Os índices e a psicologia mostram que o público feminino oferece maior segurança ao dirigir. São menos agressivas e batem pouco.
Ainda é comum ouvir que mulher e direção não combinam. Muita gente acredita que as mulheres são menos aptas a dirigir do que os homens. Mas não é o que as estatísticas apontam. De acordo com o Infosiga SP, que recebe e apura dados baseados nos boletins e registros da Polícia Civil (RDOs) e da Polícia Rodoviária Federal no estado de São Paulo, as mulheres se envolvem menos em acidentes graves de trânsito: em 2017 apenas 6,4% dos condutores envolvidos nesse tipo de acidente foram do sexo feminino, contra 93,1% do sexo masculino.
Segundo o mesmo sistema, em 94% dos acidentes fatais a principal causa é a falha humana. Ou seja, o comportamento do motorista é fator crucial no trânsito, seja homem ou mulher. Não há qualquer diferença biológica que torna os homens mais aptos a dirigir que as mulheres. É basicamente uma questão cultural, que, inclusive, explica por que os homens costumam se envolver em mais acidentes graves.
Para Silvia Lisboa, coordenadora do Movimento Paulista de Segurança no Trânsito, os homens são estimulados a ser mais agressivos e competitivos, enquanto as mulheres têm um senso mais empático e cuidadoso, e isso reflete no comportamento de ambos ao volante. “Basta ver a diferença de reação diante de uma ‘fechada’ ou acidentes. O homem sente-se agredido e tende a revidar. Já a mulher pode até reclamar, mas costuma trazer para si a responsabilidade e assumir o dano”, afirma ela.
Pesquisadores de todo o mundo têm entendido que, devido a fatores sócio-culturais, o perfil masculino hoje é de maior agressividade e disputa, inclusive ao conduzir um carro. O que historicamente também é associado aos carros, quando são explorados aspectos como a potência e a aceleração. Isso instiga o espírito de competitividade ao volante, o que já é muito presente no universo masculino.
“Os homens acabam usando o veículo como um objeto de dominação do ambiente e do espaço por meio do uso da velocidade, do torque e da força do motor”, afirma o psicólogo Renan da Cunha Soares Junior, representante do Conselho Federal de Psicologia na Câmara Temática de Saúde e Meio Ambiente no Departamento Nacional de Trânsito.
O machismo inserido na cultura da sociedade também não dá abertura para homens exporem suas emoções. E onde eles podem “descontar” todo o sentimento acumulado?
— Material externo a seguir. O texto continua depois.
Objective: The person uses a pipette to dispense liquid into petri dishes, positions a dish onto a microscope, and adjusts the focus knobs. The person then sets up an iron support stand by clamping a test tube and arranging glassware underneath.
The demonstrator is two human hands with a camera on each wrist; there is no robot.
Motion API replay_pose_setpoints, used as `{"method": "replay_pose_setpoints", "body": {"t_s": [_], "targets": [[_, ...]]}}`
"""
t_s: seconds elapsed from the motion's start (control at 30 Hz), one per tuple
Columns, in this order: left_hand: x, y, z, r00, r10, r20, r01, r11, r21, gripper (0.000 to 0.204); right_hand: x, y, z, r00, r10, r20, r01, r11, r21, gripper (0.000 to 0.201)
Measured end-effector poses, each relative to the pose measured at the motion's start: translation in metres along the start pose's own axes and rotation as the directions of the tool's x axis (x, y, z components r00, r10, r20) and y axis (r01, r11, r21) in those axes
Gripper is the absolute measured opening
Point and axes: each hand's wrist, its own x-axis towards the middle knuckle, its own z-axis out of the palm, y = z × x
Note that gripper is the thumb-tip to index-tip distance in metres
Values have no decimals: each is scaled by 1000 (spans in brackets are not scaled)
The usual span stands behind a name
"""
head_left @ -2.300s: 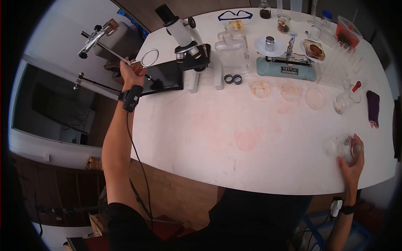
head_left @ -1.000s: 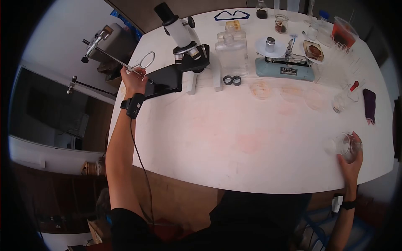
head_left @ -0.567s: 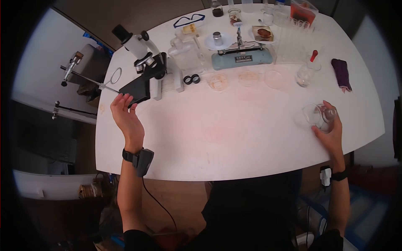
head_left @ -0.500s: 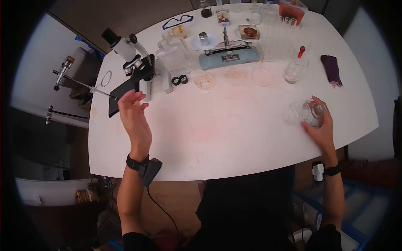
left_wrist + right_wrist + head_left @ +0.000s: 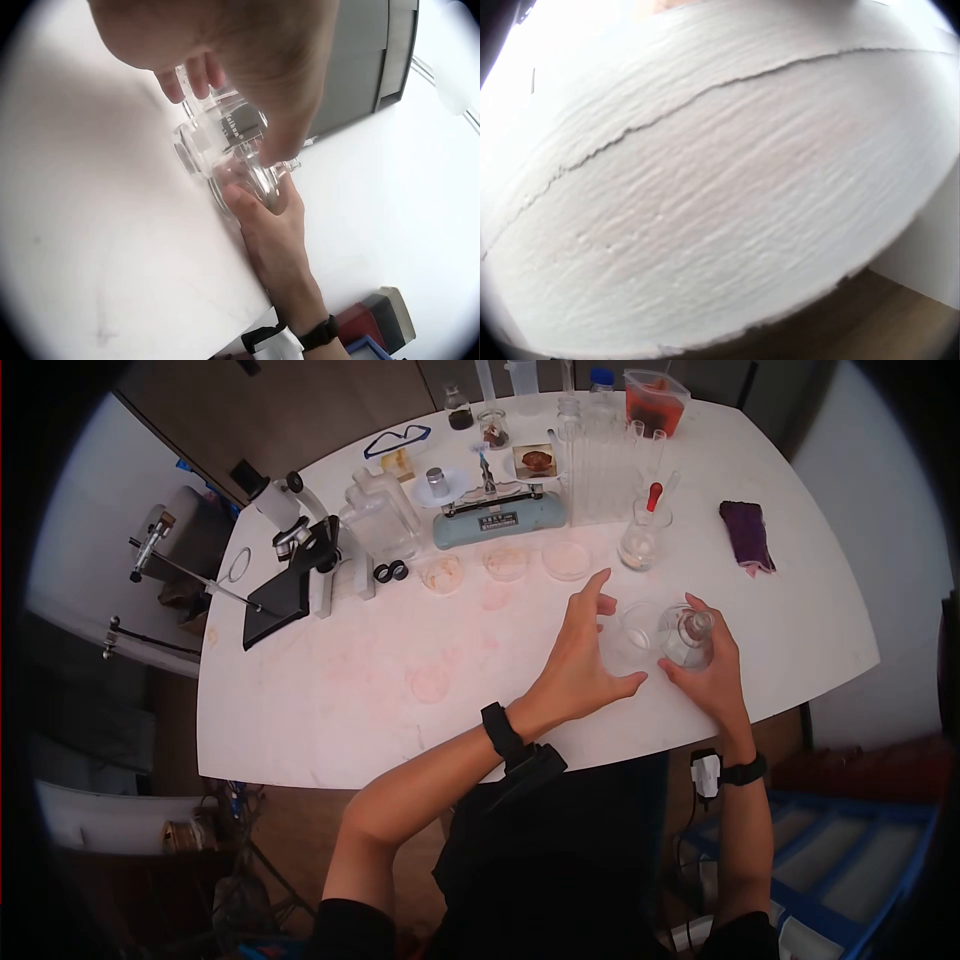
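Observation:
My left hand (image 5: pixel 575 665) is spread, thumb apart from the fingers, at the left side of a clear glass beaker (image 5: pixel 628 645). White print shows on that beaker in the left wrist view, where the hand (image 5: pixel 225 45) hovers close over it. Thumb and fingers of my right hand (image 5: pixel 718 672) curl round a squat clear glass bottle (image 5: pixel 684 648) with a knobbed top, beside the beaker. In the right wrist view only the tabletop (image 5: pixel 720 187) and its edge show plainly.
A ring stand (image 5: pixel 280 608) and a microscope (image 5: pixel 280 510) stand at the left. Behind are a balance (image 5: pixel 500 522), petri dishes (image 5: pixel 505 563), flat bottles (image 5: pixel 380 528) and test tubes (image 5: pixel 600 475). A small beaker with a red-bulbed dropper (image 5: pixel 640 545) and purple cloth (image 5: pixel 745 538) lie beyond my hands.
My left hand has let go of the ring stand's rod and moved right across the table to the beaker. My right hand keeps its hold on the bottle. The head view has turned right.

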Motion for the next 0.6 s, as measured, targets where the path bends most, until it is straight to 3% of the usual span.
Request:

A doutora em psicologia do trânsito Ingrid Neto explica: “Culturalmente um homem não tem espaço para expor suas emoções, e no trânsito ele acredita que pode extrapolar a raiva e a agressividade”.
Então, comentários alegando que as mulheres atrapalham o trânsito por serem mais “lentas”, talvez não sejam exatamente a verdade. Pode ser que elas estejam na velocidade correta, enquanto quem reclama quer andar acima da velocidade permitida. Ou seja, às vezes só se incomoda quem quer infringir as leis de trânsito. Não é para menos que mulheres acabam se envolvendo menos em acidentes. Renan da Cunha comenta: “A questão do machismo traz para a construção social que as mulheres são um problema no trânsito, e o que os números nos mostram que é exatamente o contrário”.
Aí você pode se perguntar: mas o fato de os homens se envolverem mais em acidentes não seria por que existem muito mais condutores do sexo masculino do que feminino? Não necessariamente.
Em todo o mundo já foram realizadas pesquisas com o mesmo número de condutores homens e mulheres, inclusive estudos psicológicos, e o resultado foi o mesmo. O que leva à conclusão de que trata-se de uma característica comportamental do gênero.
Um levantamento do Ministério das Cidades mostra que o número de mulheres habilitadas no Brasil foi de 33,8% em 2015 para 34,4% em 2017. Um aumento leve, porém considerável e, ainda assim, o índice de homens mortos no trânsito de São Paulo, por exemplo, cresceu ainda mais: foi de 77% em 2015 para 81,5% no ano passado, de acordo com dados do Movimento Paulista de Segurança no Trânsito.
Enquanto isso, o cuidado que as mulheres têm com a direção acontece também com a saúde, afinal elas têm maior preocupação consigo mesmas. “As mulheres têm maior tendência em procurar os serviços de saúde, inclusive psicológicos”, afirma a doutora em psicologia do trânsito Ingrid Neto.
O que percebemos é que o comportamento no trânsito deve e pode ser melhorado por todos: os homens, que devem controlar melhor a agressividade já apontada, e as mulheres, que ainda se sentem inseguras e acabam se envolvendo em acidentes.